▶ Task to carry out
When you reach the line containing "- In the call" in the entries below, begin reproducing lines exactly, and stop once the line containing "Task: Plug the" is done.

▶ Records to process
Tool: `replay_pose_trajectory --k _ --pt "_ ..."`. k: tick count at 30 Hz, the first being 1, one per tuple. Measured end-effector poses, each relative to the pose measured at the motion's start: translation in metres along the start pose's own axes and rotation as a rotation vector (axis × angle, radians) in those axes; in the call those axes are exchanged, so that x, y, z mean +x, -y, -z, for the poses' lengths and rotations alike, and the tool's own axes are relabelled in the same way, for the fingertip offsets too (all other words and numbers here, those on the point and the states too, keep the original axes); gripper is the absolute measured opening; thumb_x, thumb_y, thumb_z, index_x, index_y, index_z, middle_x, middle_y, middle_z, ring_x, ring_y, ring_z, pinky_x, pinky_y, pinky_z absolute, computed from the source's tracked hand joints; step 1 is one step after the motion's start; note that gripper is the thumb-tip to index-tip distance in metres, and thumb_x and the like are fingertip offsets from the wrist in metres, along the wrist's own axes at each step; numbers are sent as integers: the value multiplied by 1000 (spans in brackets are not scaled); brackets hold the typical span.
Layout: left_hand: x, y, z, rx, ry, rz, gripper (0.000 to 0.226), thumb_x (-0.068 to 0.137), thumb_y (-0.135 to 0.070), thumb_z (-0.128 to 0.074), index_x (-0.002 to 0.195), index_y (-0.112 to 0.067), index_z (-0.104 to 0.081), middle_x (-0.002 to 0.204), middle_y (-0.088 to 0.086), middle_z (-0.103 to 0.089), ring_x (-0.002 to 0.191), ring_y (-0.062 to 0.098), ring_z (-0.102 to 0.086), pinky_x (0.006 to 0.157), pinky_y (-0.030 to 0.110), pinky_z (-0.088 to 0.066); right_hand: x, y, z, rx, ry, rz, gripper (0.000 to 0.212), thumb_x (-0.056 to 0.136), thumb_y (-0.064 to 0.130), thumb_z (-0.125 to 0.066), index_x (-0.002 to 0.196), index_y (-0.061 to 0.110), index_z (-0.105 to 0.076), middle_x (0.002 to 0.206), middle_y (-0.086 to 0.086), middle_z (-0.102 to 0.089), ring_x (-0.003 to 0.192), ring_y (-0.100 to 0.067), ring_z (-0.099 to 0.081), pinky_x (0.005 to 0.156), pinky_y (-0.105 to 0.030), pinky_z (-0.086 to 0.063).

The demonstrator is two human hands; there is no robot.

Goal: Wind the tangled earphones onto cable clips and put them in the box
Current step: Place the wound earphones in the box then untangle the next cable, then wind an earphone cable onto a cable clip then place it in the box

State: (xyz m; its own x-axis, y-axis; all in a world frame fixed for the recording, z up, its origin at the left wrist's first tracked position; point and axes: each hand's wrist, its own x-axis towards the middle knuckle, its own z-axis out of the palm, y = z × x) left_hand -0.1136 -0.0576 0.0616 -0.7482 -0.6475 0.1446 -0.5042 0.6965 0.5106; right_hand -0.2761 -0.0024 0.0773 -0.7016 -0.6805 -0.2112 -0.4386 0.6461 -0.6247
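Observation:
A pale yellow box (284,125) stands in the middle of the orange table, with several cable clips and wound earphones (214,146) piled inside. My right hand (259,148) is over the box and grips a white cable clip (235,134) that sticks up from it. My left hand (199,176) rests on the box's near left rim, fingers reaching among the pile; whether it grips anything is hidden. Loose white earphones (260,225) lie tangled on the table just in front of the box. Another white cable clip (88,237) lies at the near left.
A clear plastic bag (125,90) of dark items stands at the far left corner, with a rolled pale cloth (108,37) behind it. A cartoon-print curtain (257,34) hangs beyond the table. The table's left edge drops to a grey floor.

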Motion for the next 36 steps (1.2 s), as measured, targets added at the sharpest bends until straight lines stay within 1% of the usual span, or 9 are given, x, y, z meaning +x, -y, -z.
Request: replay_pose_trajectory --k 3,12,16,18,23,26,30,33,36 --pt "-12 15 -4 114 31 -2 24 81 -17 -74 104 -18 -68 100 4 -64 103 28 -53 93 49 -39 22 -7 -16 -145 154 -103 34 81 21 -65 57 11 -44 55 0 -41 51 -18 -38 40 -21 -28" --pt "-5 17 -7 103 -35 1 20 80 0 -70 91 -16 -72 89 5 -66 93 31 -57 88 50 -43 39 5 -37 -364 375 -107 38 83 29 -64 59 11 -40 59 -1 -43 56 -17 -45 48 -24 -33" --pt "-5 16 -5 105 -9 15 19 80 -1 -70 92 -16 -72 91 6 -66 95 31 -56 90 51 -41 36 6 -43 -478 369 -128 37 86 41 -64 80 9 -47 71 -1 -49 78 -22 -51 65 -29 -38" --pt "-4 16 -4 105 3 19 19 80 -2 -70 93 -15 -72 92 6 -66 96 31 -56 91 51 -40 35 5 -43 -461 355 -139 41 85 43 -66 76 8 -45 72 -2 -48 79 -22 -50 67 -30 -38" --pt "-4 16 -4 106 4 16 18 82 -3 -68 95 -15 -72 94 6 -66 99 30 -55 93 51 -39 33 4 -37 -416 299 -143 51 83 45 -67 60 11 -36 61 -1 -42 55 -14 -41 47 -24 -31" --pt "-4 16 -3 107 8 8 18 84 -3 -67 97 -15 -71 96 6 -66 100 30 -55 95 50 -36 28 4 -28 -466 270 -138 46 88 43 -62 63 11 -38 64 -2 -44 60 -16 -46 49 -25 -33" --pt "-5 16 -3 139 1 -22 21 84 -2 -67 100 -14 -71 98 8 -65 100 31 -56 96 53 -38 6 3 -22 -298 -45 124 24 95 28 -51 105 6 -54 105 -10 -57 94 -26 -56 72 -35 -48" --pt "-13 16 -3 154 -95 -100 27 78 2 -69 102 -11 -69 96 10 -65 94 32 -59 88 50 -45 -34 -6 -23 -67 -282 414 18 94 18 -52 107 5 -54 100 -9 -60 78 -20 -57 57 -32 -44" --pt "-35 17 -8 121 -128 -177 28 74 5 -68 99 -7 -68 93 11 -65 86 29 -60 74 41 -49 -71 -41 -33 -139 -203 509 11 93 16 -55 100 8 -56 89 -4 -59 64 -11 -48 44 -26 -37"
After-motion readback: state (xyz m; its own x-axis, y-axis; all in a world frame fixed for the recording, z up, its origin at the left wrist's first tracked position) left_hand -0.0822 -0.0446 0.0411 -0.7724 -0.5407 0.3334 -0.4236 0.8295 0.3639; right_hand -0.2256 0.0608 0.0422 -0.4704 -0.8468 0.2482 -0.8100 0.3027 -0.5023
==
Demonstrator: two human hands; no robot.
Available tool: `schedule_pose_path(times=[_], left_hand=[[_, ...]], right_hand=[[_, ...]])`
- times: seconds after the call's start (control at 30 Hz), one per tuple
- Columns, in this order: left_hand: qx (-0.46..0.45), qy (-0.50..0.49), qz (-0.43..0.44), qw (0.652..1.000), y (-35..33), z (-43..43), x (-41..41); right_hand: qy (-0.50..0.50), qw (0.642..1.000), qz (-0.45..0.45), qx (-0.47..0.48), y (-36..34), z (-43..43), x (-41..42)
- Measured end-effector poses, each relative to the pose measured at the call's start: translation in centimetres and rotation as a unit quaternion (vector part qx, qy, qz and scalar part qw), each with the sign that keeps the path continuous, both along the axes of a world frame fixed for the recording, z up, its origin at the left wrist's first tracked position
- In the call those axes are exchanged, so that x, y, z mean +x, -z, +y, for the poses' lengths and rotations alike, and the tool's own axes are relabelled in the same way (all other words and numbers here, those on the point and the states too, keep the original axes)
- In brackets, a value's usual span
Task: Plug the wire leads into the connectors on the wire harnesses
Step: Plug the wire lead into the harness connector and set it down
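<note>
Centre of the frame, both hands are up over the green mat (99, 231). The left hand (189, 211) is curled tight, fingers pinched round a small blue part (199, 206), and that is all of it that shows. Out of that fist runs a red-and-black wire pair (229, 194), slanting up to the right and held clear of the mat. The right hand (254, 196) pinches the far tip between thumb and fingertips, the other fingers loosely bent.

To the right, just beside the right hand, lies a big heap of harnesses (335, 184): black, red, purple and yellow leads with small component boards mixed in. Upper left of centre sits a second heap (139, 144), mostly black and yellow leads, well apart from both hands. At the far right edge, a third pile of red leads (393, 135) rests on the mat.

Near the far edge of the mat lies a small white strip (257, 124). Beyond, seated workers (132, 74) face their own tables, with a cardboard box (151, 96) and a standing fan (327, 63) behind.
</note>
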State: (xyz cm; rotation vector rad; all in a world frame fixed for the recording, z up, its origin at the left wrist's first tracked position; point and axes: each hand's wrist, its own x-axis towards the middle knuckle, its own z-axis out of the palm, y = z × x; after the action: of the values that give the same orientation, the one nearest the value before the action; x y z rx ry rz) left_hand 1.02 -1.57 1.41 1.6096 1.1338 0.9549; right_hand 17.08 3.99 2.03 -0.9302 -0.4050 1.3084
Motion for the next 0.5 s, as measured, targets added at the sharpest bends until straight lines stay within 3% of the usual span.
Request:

▶ Problem solution
- In the call those axes are exchanged, so that x, y, z mean +x, -z, +y, for the poses' lengths and rotations alike, and the tool's own axes are relabelled in the same way (all other words and numbers here, those on the point and the states too, keep the original axes)
- In brackets, a value's usual span
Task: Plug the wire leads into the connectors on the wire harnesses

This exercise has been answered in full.